__Task__. From the listing, collect all lines containing the word "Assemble".

__Exercise material__.
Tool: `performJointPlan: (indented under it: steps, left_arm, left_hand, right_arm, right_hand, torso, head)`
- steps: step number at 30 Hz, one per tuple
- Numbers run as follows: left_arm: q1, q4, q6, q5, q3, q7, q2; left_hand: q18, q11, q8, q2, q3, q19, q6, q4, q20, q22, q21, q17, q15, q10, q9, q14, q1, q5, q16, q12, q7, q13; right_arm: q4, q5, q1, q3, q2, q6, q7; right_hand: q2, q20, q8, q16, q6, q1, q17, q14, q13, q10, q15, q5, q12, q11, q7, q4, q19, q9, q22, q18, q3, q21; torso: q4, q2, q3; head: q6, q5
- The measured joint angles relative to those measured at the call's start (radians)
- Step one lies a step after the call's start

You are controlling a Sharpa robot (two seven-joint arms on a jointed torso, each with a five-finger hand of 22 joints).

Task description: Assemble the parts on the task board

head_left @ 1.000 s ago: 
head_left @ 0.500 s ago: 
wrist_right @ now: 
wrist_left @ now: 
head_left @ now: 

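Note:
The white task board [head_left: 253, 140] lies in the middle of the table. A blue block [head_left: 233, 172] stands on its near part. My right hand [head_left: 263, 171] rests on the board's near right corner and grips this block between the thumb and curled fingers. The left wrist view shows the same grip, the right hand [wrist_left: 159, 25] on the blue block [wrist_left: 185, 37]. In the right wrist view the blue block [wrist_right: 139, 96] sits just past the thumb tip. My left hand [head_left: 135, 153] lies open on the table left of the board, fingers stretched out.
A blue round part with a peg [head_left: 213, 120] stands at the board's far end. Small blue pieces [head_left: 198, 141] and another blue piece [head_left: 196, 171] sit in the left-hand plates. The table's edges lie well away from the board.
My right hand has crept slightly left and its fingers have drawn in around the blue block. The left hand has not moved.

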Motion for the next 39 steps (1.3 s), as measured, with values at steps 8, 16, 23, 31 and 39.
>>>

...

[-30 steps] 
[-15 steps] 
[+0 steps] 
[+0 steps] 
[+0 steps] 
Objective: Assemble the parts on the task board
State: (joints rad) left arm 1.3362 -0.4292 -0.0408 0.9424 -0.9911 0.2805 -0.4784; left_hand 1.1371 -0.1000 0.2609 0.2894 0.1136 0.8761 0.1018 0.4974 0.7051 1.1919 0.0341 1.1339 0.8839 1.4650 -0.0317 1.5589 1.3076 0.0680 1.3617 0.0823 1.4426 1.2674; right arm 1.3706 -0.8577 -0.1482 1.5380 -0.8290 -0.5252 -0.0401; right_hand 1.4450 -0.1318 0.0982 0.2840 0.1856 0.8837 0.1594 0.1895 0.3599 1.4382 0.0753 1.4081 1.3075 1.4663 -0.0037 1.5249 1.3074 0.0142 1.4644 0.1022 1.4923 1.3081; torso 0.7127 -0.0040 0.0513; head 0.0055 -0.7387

__Response area__.
Task description: Assemble the parts on the task board
Objective: Assemble the parts on the task board

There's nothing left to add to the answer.